James Forshaw, head of vulnerability research at UK-based Context Information Security, is the first recipient of a Microsoft $100,000 Bounty for New Mitigation Bypass Techniques.
The bounty programme was one of three introduced in June this year to pay researchers for techniques that bypass built-in OS mitigations and protections, for defences that stop those bypasses and for vulnerabilities in Internet Explorer 11 Preview.
Microsoft Blue Hat blog announced that Forshaw has already benefited from discovering design level bugs during the IE11 Preview Bug Bounty, taking total bounty earnings to $109,400.

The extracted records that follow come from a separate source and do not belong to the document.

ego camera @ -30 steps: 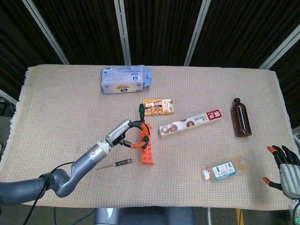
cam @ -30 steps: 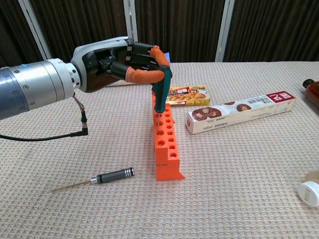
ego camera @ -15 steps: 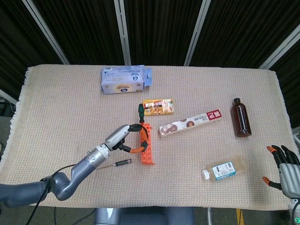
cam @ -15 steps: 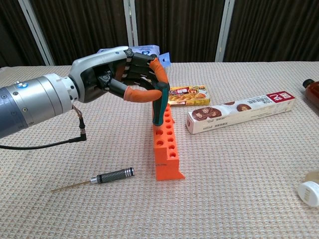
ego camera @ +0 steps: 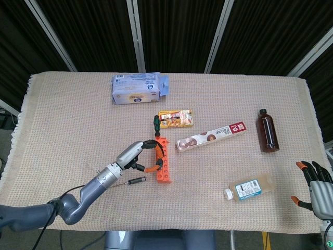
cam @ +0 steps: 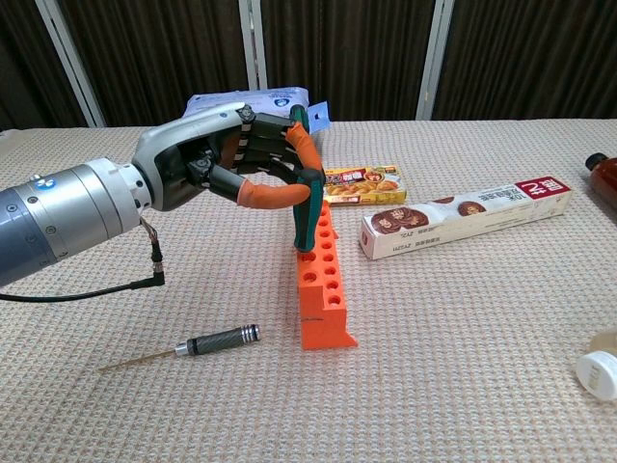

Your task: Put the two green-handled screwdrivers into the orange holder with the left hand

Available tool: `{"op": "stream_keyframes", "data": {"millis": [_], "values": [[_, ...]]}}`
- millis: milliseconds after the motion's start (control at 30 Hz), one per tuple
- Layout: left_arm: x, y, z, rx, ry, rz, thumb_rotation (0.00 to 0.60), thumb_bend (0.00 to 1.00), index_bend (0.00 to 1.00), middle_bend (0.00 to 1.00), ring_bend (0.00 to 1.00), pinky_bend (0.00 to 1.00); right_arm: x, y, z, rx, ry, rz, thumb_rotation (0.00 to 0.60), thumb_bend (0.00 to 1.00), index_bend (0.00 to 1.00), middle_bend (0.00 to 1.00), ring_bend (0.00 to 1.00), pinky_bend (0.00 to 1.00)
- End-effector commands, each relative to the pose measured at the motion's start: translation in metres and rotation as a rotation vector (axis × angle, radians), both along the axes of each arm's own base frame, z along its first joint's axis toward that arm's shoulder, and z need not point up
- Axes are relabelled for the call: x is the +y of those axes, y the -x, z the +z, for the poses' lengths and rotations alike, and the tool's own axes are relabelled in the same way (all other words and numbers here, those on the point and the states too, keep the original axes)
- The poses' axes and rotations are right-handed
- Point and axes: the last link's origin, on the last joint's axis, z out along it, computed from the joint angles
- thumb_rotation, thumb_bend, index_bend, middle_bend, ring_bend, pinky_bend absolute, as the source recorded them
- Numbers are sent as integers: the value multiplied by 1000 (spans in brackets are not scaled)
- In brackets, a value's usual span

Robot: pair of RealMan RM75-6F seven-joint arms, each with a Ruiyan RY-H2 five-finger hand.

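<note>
Nearest the robot: a dark-handled screwdriver lies flat on the beige tablecloth, tip pointing left, just left of the near end of the orange holder. Not touching it.

Right side near edge: small clear bottle with white cap on its side. Right hand sits at the bottom right corner off the table edge, fingers spread, holding nothing.

Middle: orange holder runs near-to-far, row of holes on top. Left hand is just left of and above its far half, orange fingertips curled around a green-handled screwdriver. Screwdriver is close to upright, slightly tilted, lower end down in one of the far holes of the holder. Hand is pinching it mid-handle. Head view shows a dark-and-green handle end just beyond the holder's far end; can't tell whether that's the same screwdriver or a second one.

Behind the holder: small yellow food box flat on the cloth. To the right of that a long white-and-red box, lying at an angle. Brown bottle on its side far right.

Farthest: blue-and-white packet at the back, left of centre.
</note>
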Motion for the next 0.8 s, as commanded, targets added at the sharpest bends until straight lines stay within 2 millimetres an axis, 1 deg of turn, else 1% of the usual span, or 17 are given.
{"op": "stream_keyframes", "data": {"millis": [33,267,367,467,500,533,600,700,800], "values": [[0,0,-1,9,-2,-6,600,500,650,395,225,239,0,0,0,0,-1,-1,600,0,145,121,63,126],[-1,2,-3,32,-7,-17,600,483,614,375,195,163,0,0,0,1,-2,-3,600,0,145,121,65,126],[-2,3,-3,47,-15,-30,600,477,566,326,142,145,0,0,0,1,-3,-4,600,0,146,122,67,126],[-3,4,-3,63,-20,-44,596,478,403,192,40,111,0,0,-1,2,-4,-4,600,0,147,126,70,126],[-3,4,-3,65,-24,-47,591,478,328,131,11,92,0,0,-1,2,-5,-4,600,0,147,126,70,125],[-3,4,-2,66,-28,-50,585,478,264,82,0,75,0,0,-1,1,-4,-4,600,0,148,126,70,126],[-3,3,-1,64,-33,-53,577,477,184,32,0,49,0,0,-1,1,-3,-4,600,0,148,127,70,126],[-3,3,0,61,-41,-58,571,478,121,2,0,15,0,0,-1,1,-3,-3,600,0,147,126,70,126],[-3,2,3,59,-55,-66,570,478,97,0,0,4,-1,0,-1,1,-3,-2,600,0,148,127,70,126]]}}
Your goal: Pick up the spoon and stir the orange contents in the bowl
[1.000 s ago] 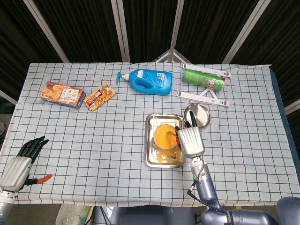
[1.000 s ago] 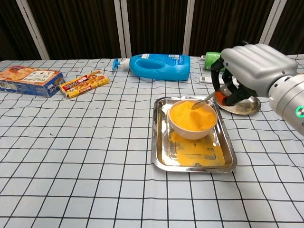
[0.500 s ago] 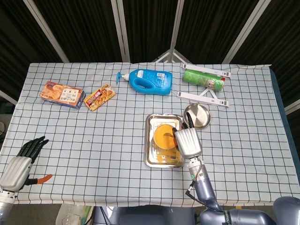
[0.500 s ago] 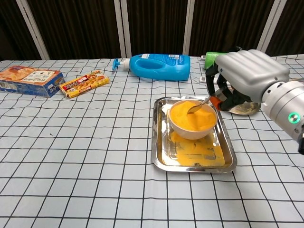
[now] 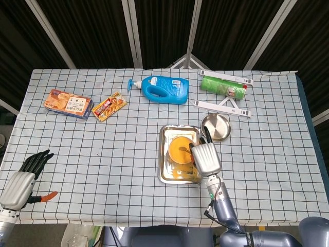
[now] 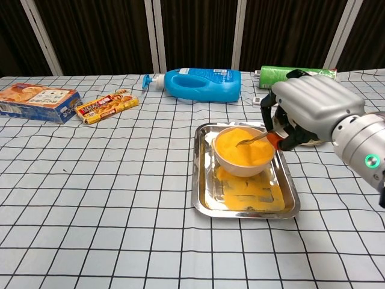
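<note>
A pale bowl heaped with orange powder stands in a steel tray; spilled orange powder lies on the tray floor in front of it. My right hand grips a spoon with an orange handle, its metal tip resting in the powder. In the head view the right hand covers the bowl's right side. My left hand hangs off the table's near left corner, fingers apart, holding nothing.
A steel lid lies right of the tray. At the back lie a blue detergent bottle, a green canister, a snack box and a snack bar. White strips lie beyond the lid.
My right hand has moved down and toward the bowl, lowering the spoon from above the powder until its tip sits in it. The left hand has not moved.
</note>
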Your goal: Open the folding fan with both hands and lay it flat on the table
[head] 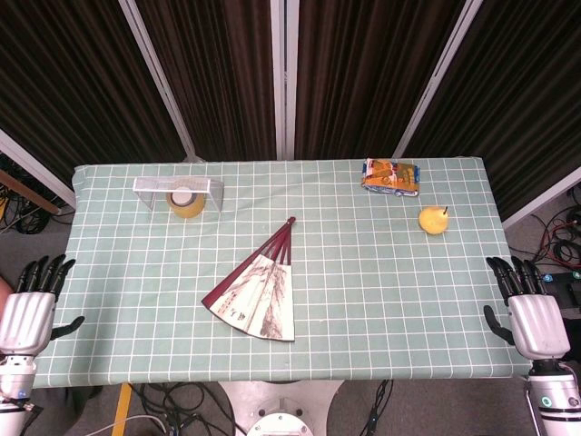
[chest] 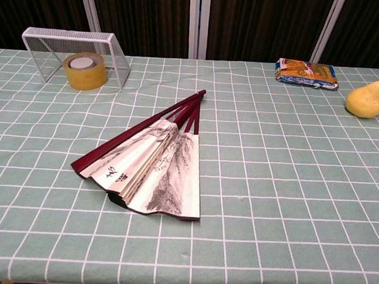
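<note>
The folding fan [head: 256, 292] [chest: 151, 161] lies on the green checked tablecloth near the table's front middle. It is partly spread, with dark red ribs and a painted paper leaf, its pivot pointing toward the back right. My left hand [head: 31, 305] hovers off the table's left front edge, fingers apart and holding nothing. My right hand [head: 529, 312] sits at the right front edge, fingers also apart and empty. Both hands are far from the fan. Neither hand shows in the chest view.
A white wire basket [head: 179, 188] [chest: 76, 43] lies on its side at the back left with a roll of yellow tape [head: 185, 202] [chest: 85, 70] in it. A snack packet [head: 390, 177] [chest: 307, 73] and a yellow pear [head: 434, 219] [chest: 366, 99] sit at the back right.
</note>
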Tool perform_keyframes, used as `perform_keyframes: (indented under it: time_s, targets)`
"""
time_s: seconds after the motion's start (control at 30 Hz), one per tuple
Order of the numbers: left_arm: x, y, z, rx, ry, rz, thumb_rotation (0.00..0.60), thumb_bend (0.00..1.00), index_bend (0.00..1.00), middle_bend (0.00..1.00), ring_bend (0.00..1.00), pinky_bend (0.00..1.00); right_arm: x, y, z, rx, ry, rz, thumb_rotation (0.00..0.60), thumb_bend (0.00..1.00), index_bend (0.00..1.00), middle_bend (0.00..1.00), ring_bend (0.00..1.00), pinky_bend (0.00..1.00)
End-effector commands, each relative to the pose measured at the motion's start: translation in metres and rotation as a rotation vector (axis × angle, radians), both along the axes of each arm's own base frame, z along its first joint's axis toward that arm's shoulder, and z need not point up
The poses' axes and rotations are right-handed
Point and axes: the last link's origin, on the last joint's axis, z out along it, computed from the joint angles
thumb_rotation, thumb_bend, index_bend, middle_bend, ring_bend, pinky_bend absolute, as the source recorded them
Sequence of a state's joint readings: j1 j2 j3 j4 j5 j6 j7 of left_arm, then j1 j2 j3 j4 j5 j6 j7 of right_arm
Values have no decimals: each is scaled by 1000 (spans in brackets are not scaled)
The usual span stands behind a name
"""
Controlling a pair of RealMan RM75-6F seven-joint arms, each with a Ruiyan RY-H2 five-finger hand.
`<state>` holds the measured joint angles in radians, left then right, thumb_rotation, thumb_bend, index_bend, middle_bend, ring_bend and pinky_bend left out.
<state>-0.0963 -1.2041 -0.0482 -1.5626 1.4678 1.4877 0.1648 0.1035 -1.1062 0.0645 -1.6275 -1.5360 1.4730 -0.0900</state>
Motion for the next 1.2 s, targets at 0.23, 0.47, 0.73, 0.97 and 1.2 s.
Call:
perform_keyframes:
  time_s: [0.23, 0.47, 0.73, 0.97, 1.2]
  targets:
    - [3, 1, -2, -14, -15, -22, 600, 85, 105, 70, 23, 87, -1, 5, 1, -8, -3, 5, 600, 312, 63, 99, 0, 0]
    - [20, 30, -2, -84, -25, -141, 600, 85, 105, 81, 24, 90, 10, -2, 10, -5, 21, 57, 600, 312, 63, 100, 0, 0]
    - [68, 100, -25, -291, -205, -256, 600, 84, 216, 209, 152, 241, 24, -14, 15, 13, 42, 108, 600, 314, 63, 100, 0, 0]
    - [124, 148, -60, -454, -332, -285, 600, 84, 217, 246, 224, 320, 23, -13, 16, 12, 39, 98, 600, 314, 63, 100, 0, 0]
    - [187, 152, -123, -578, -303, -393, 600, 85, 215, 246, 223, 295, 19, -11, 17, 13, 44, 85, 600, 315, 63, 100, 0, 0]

Microsoft is not providing details of this new mitigation bypass technique until it is addressed, but says that the reason it pays so much more for a new attack technique versus for an individual bug is that learning about new mitigation bypass techniques helps to develop defences against entire classes of attack.
Strengthening platform-wide mitigations, makes it harder to exploit bugs in all software running on the Microsoft platform and not just Microsoft applications.
"Over the past decade working in secure development and research, I have discovered many interesting security vulnerabilities with a heavy focus of complex logic bugs," Forshaw said.
"I'm keenly interested in the intellectual puzzle of finding novel exploitation techniques and the creativity it requires. Microsoft's Mitigation Bypass Bounty is very important to help shift the focus of bounty programs from offence to defence. It incentivises researchers like me to commit time and effort to security in depth rather than just striving for the total vulnerability count.
"To find my winning entry I studied the mitigations available today and after brainstorming I identified a few potential angles. Not all were viable but after some persistence I was finally successful. Receiving the recognition for my entry is exciting to me and my employer Context. It also gives me the satisfaction that I am contributing to improving the security of both Microsoft's and Context's customers."
Katie Moussouris, senior security strategist lead, Microsoft Trustworthy Computing commented: "We're thrilled to receive this qualifying Mitigation Bypass Bounty submission within the first three months of our bounty offering. James' entry will help us improve our platform-wide defences and ultimately improve security for customers, as it allows us to identify and protect against an entire class of issues."